А вскоре пригласили ехать с театром на гастроли в город Оренбург. Совершить путешествие в город, где отбывала когда-то ссылку моя любимая бабуля и куда к ней приезжала первоклассницей моя мама, казалось мне очень соблазнительным. До отъезда оставался целый месяц, несмотря на это, я стала постоянно испытывать беспокойство и даже панику перед предстоящей поездкой. Дошло до того, что у меня начались нервные срывы: я задыхалась в помещениях, садиться могла только напротив окна, случались внезапные приступы страха. Мне вдруг казалось, что я слышу, о чем думают окружающие меня люди, даже посторонние, прохожие. Следующей стадией моего своеобразного «сдвига» было превращение прямо у меня на глазах пары-тройки незнакомых лиц… в свиные рыла — точь-в-точь как у классика. (Не исключено, что они на самом деле таковыми и являлись.) Однажды я разразилась истерикой в присутствии мамы. Прыгая на кровати и забиваясь в угол, я взывала о помощи: «Сделай что-нибудь, давай уедем, спрячемся от всех, я не в состоянии работать, зачем я согласилась, я устала, я боюсь!» Мама грустно слушала, вздыхала, успокаивала меня, а потом как-то по-чеховски обреченно сказала: «Что поделаешь, доченька, надо работать, надо ехать в Оренбург, все как-нибудь образуется». Моя детская вера в то, что всесильный родитель защитит меня от «злого дяди», развеялась как дым… Мама тоже боялась «дяди»!

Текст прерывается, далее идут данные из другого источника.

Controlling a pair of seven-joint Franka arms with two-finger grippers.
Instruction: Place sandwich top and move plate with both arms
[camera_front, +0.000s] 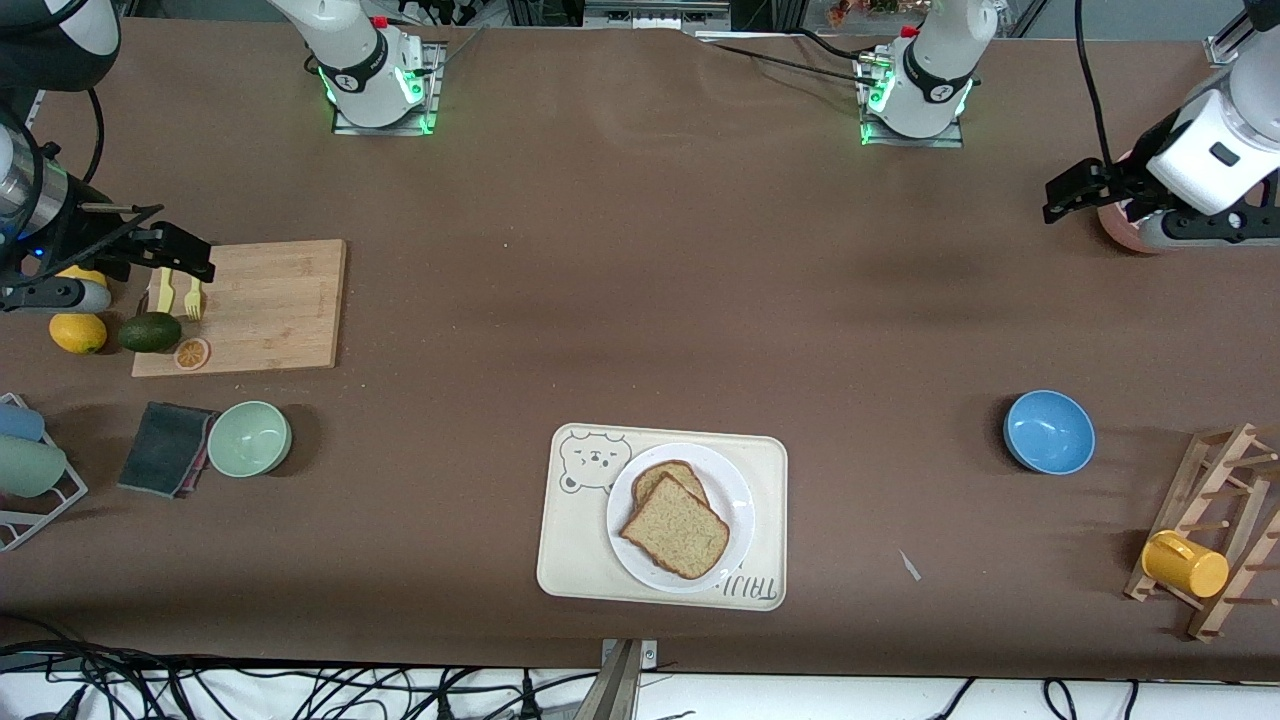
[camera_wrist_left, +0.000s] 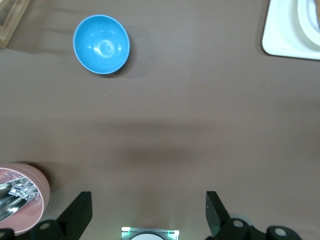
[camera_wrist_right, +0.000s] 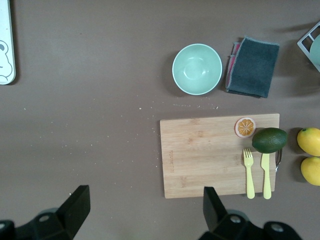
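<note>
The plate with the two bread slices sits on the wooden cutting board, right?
Not quite. The plate with the two bread slices sits on the cream bear-printed tray, as the front view shows. The wooden cutting board holds a fork, knife and orange slice.

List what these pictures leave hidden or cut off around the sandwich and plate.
- Front view: the top bread slice covers most of the slice under it, so any filling is hidden.
- Front view: the plate covers part of the bear-printed tray and its lettering.
- Left wrist view: the picture's edge cuts off the plate and tray; no bread shows.
- Right wrist view: only the tray's edge shows.
- Front view: the right gripper hides part of the yellow cutlery.
</note>
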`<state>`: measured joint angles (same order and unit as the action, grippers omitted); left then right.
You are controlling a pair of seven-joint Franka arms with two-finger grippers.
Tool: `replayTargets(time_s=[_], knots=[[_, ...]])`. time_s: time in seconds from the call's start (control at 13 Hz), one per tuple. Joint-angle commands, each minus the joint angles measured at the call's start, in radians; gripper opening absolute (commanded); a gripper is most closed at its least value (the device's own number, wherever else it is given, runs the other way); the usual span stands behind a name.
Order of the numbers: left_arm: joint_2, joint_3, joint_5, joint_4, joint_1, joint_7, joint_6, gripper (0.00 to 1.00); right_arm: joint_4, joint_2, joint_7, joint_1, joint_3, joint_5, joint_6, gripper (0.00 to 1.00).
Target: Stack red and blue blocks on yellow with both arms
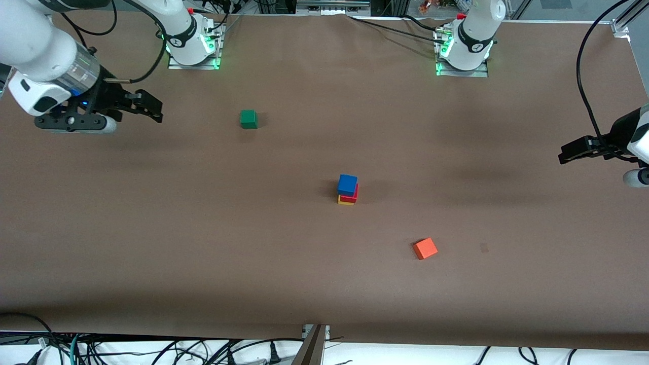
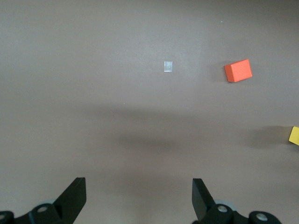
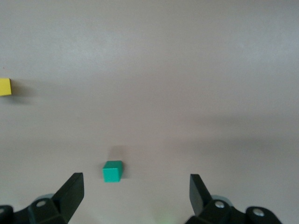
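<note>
Blocks stand stacked mid-table for you: blue block (image 1: 347,184) on red block (image 1: 353,195) on yellow block (image 1: 345,201). Your left gripper (image 1: 567,153) hangs over the left arm's end of the table, your right gripper (image 1: 151,107) over the right arm's end, both with jaws spread and holding nothing. You also have a green cube (image 1: 248,119) farther from the front camera than the stack and an orange cube (image 1: 425,248) nearer.

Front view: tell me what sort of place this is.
Probably a robotics lab bench: two white jointed arms bolted to a brown-covered table, small coloured cubes such as the green cube, and loose cables along the table's edge.
</note>
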<state>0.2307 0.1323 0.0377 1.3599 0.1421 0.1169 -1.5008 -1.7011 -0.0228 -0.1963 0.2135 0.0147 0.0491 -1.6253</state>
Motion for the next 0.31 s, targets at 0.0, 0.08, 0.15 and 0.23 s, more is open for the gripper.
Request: replayTargets(time_s=[0.0,0.08,0.15,0.23], knots=[[-0.008,0.003,-0.024,0.008,0.01,-0.022,-0.01,1.0,0.009,0.003,0.048,-0.006,-0.002,-0.015,-0.013,1.0],[-0.008,0.003,-0.024,0.008,0.01,-0.022,-0.01,1.0,0.014,0.004,0.052,-0.006,-0.002,-0.014,-0.015,1.0],[-0.01,0.003,-0.024,0.008,0.01,-0.022,-0.01,1.0,0.029,0.012,0.052,-0.006,-0.002,-0.014,-0.013,1.0],[-0.01,0.003,-0.024,0.008,0.01,-0.022,-0.01,1.0,0.04,0.018,0.051,-0.006,-0.002,-0.015,-0.008,1.0]])
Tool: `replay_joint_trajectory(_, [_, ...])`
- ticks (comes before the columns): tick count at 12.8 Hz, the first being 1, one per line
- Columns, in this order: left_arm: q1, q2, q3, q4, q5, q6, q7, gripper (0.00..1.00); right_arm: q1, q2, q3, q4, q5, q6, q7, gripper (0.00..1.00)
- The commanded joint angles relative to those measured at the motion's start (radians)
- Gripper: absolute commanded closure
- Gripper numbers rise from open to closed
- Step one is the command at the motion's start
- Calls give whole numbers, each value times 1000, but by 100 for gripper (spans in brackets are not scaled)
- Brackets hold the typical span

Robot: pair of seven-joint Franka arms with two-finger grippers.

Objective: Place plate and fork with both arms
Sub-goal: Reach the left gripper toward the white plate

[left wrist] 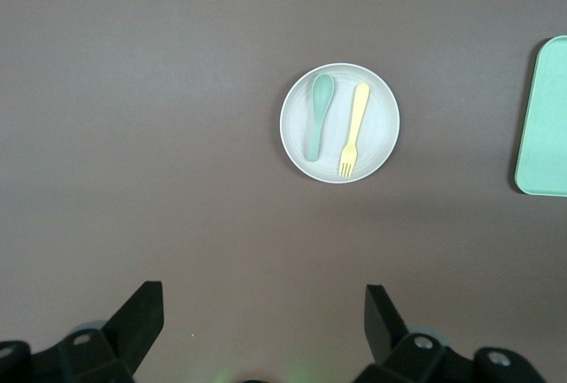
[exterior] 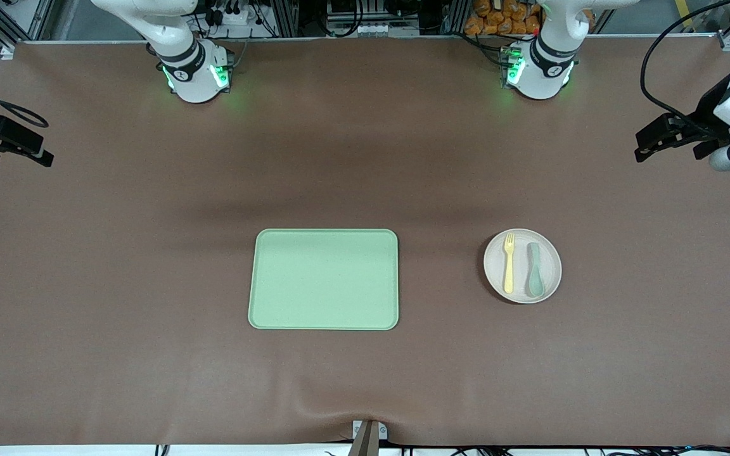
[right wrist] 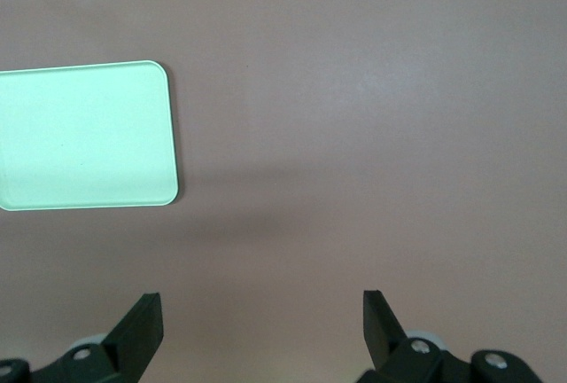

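Pale plastic is what the plate [exterior: 522,265] looks made of, so it is likely light, stiff and a bit slippery. It sits on the brown table [exterior: 118,285], toward the left arm's end, well apart from the green tray [exterior: 324,279]. The yellow fork [exterior: 509,263] lies flat on the plate, just beside a grey-green spoon [exterior: 535,271], not touching it.

The left gripper [left wrist: 261,312] hangs high over the table with its fingers [left wrist: 142,312] spread wide and nothing between them. The plate is well out past the fingertips, in line with the gap. The right gripper [right wrist: 261,316] hangs over bare table at the right arm's end, fingers [right wrist: 143,316] wide too and holding nothing; the tray lies well out past them, off to one side.

The fork is thin and low, so pinching its handle across the narrow width seems best. The plate's rim looks like the place to grab. A hard squeeze could make either one pop out.
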Motion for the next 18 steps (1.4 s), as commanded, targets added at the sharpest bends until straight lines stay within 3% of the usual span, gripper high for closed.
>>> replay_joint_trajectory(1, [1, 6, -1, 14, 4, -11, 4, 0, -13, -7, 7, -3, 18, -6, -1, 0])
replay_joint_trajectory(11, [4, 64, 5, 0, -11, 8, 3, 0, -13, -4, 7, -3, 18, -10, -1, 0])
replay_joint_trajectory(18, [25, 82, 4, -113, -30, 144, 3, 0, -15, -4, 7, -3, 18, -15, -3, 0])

Неспособность решить внутренние проблемы и изменить обстоятельства подтолкнула меня к работе над внешними «шероховатостями» — я постригла волосы под мальчика (именно тогда), но легче от этого не стало. «Неженственно!» — высказал свое мнение Андрон. В один из тех дней я присутствовала при разговоре Андрона и Вали Ежова об Урусевском (они начинали вместе писать сценарий «Сибириады»). Мы втроем сидели в доме на Николиной Горе, в кабинете Андрона. Вспоминая талантливейшего оператора, они вскользь упомянули имя его жены — Беллы. В этот момент комнату пересекла ночная бабочка, внеся в атмосферу какую-то тревожность. Мне стало не по себе — прямо из угла комнаты на меня двигалась незнакомая женская фигура… Я подпрыгнула как ошпаренная и завопила: «А-а-а!!!» Андрона и Валю передернуло: «Что с тобой, Леночка?» Когда я объяснила свою галлюцинацию, Андрон усадил меня на колени и, поглаживая по голове, приговаривал: «Не бойся, не бойся, я с тобой, и Валя здесь, все в порядке». После того как я притихла, они начали перешептываться: «Белка-то — ведьма, помнишь, какой красавицей он ее изображал на портретах — это она ему такой виделась, а ведь она страшна как черт!» Спустя несколько дней Андрон позвонил соседу по даче проконсультироваться насчет моего состояния: «Что? Синдром шизофрении? Хорошо, как-нибудь заедем». Предположительный диагноз мне даже понравился — в нем слышалось что-то благообразное… Только позже я поняла, что в тот момент в глазах Андрона все мои шансы стать продолжательницей аристократического рода Кончаловских свелись к нулю.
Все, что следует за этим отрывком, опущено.